As Site Reliability Engineer, you’ll lead the design, implementation, and management of highly available and scalable systems, applying industry best practices and reliability engineering principles.

We know that you can’t have great technology services without amazing people. At MetroStar, we are obsessed with our people and have led a two-decade legacy of building the best and brightest teams. Because we know our future relies on our deep understanding and relentless focus on our people, we live by our mission: A passion for our people. Value for our customers.

If you think you can see yourself delivering our mission and pursuing our goals with us, then check out the job description below!

What you’ll do:

  • Collaborate with cross-functional teams to identify performance bottlenecks, troubleshoot complex issues, and optimize system performance to meet defined service level objectives.
  • Design and implement monitoring, alerting, and incident response strategies to proactively identify and mitigate potential issues, ensuring uninterrupted service availability.
  • Drive automation initiatives to streamline deployment, configuration management, and infrastructure provisioning processes.
  • Develop and maintain comprehensive documentation for system configurations, processes, and procedures.
  • Participate in on-call rotations and respond to incidents, working diligently to resolve issues and prevent recurrence.

What you’ll need to succeed:

  • Possess an active Secret U.S. Government security clearance or higher
  • Bachelor’s degree in Computer Science, Information Technology, or a related field.
  • Minimum of 3 years of professional experience in a Site Reliability Engineering role or similar capacity.
  • Strong experience with cloud technologies (e.g., AWS, Azure, GCP) and infrastructure as code (e.g., Terraform, Ansible).
  • Proficiency in managing, leading, and engineering incident and outage response
  • Strong engineering experience in network protocols (e.g., TCP/IP, DNS, HTTP/HTTPS, Load Balancing, etc.)
  • Proficiency in programming and scripting languages (e.g., Python, Go, Bash) and RPA (e.g.
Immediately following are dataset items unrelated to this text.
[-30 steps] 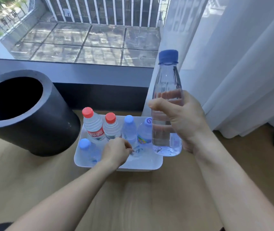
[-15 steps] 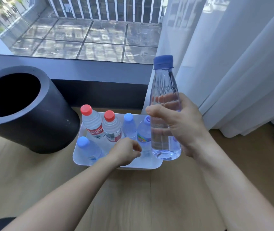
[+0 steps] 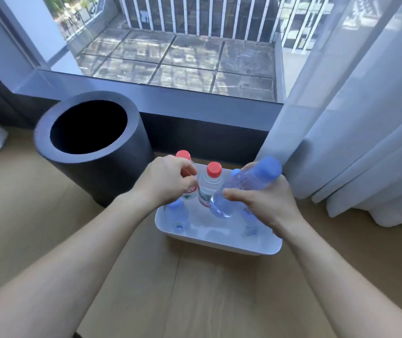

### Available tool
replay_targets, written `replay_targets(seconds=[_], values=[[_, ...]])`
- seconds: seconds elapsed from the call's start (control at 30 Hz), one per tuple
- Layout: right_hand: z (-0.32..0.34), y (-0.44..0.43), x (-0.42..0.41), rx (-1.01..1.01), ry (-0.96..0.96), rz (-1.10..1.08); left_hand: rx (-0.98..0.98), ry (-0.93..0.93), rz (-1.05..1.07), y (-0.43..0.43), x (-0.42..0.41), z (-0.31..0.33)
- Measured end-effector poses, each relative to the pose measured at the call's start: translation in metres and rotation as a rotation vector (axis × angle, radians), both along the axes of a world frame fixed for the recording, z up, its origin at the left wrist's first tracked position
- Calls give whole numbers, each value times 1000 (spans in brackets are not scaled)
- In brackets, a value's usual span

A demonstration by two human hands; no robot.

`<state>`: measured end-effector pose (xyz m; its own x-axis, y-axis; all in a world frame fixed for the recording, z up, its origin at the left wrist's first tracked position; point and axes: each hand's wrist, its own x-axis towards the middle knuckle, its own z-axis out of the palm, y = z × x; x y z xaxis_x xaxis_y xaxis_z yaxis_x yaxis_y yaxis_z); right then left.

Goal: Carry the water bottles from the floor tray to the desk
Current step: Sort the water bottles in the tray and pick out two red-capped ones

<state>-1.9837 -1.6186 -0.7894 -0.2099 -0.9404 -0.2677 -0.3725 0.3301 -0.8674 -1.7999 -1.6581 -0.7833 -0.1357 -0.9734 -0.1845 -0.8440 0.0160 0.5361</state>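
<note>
A white tray point(image 3: 221, 243) sits on the wooden floor with several water bottles standing in it. My right hand point(image 3: 265, 203) grips a tall clear bottle with a blue cap point(image 3: 246, 184), tilted over the tray with its cap pointing up and right. My left hand point(image 3: 168, 180) is closed around the neck of a red-capped bottle point(image 3: 183, 155) at the tray's back left. A second red-capped bottle point(image 3: 210, 184) stands just right of it. A blue-capped bottle point(image 3: 177, 213) stands at the front left; others are partly hidden behind my right hand.
A dark cylindrical bin point(image 3: 90, 142) stands just left of the tray. White curtains point(image 3: 356, 123) hang to the right. A glass window with a low dark sill point(image 3: 195, 103) runs behind the tray. Bare wooden floor point(image 3: 48, 215) lies in front. No desk is in view.
My right hand lowered the tall bottle and tilted it from upright to slanting. My left hand moved from the tray's front to the back-left red-capped bottle and closed on it. The view shifted.
</note>
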Motion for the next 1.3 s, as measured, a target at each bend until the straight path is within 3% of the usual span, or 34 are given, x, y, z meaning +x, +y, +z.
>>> replay_targets(seconds=[0.17, 0.3, 0.57, 0.9, 1.13, 1.3], values=[[-49, 3, 26, 83, 97, 15, 46, -339, -157, 4, 17, -11], [-76, 0, 30, 142, 78, -62, 112, -428, -259, 11, 22, -28], [-106, 2, 27, 253, 61, 6, 137, -411, -281, 9, 29, -52], [-108, -4, 38, 239, -26, 112, 53, -409, -239, 12, 25, -58], [-72, -8, 43, 287, 77, 229, -13, -382, -206, 4, 31, 11], [-11, -11, 47, 74, 69, 471, -90, -139, -161, 3, 33, 82]])
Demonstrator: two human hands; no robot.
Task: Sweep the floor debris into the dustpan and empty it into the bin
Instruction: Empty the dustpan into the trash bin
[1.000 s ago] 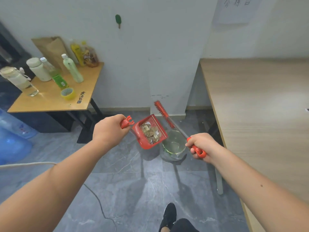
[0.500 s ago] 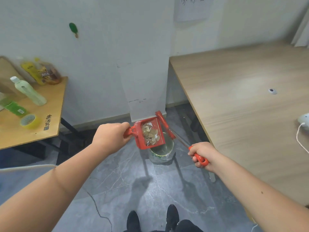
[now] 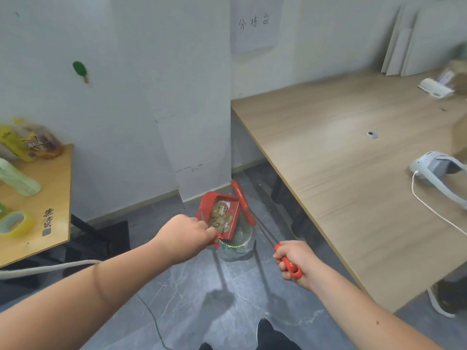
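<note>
My left hand (image 3: 187, 236) grips the handle of a red dustpan (image 3: 233, 218), which is tipped up steeply over a small round bin (image 3: 240, 242) lined with clear plastic. Brownish debris (image 3: 219, 215) lies piled inside the pan, sliding toward its lower edge above the bin. My right hand (image 3: 294, 261) holds the red handle of a brush (image 3: 243, 202) with a thin metal shaft; its red head rests against the pan's right side, over the bin's far rim.
A large wooden table (image 3: 353, 178) runs along the right, its edge close to the bin. A smaller wooden table (image 3: 43, 213) with bottles and a tape roll (image 3: 14, 223) stands left. A white pillar (image 3: 199, 122) rises behind the bin. My dark shoe (image 3: 265, 332) shows below.
The dustpan has tilted from nearly flat to steeply upright over the bin, and the debris has slid toward its lower end. The view has shifted to the right.
</note>
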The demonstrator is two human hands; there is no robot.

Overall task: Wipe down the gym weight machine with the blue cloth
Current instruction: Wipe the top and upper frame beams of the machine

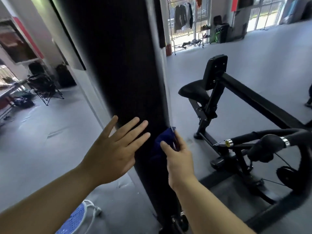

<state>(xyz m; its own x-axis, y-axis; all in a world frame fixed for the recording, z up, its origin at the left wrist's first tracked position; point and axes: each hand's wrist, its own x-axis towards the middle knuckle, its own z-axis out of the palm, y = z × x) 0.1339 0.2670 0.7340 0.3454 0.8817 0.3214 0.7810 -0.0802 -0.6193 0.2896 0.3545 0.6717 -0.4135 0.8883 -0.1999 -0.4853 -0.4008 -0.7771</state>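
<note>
Right hand (179,159) grips blue cloth (163,141); left hand (113,149) spread flat.

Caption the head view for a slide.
Right hand holds blue cloth against the machine's black column; left hand spread alongside.

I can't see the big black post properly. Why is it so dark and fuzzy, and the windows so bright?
Head view: the black post sits very close to the camera, so its edges smear and its face shows no detail. Head view: daylight washes the far windows white. Head view: the blue cloth in the right hand nearly melts into the dark post.
</note>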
Blue Prism, UIPath) to automate tasks and develop tools.
  • Deep understanding of containerization and orchestration technologies (e.g., Kubernetes, Docker).
  • Expertise in implementing and managing monitoring and logging solutions (e.g., Splunk, Prometheus, Grafana, ELK stack).
  • Familiarity with CI/CD pipeline development and management (e.g., GitLab CI, Azure DevOps, AWS Lambda, Jenkins)
  • Proven track record of designing, building, and maintaining highly available and scalable systems.
  • Expert proficiency in developing automated functional, regression and performance tests and developing automated testing standards for development teams.
  • Experience facilitating change and configuration management processes to drive reliability.
  • Strong problem-solving skills, with the ability to diagnose complex issues and implement effective solutions.
  • Excellent communication skills, with the ability to collaborate effectively across diverse teams.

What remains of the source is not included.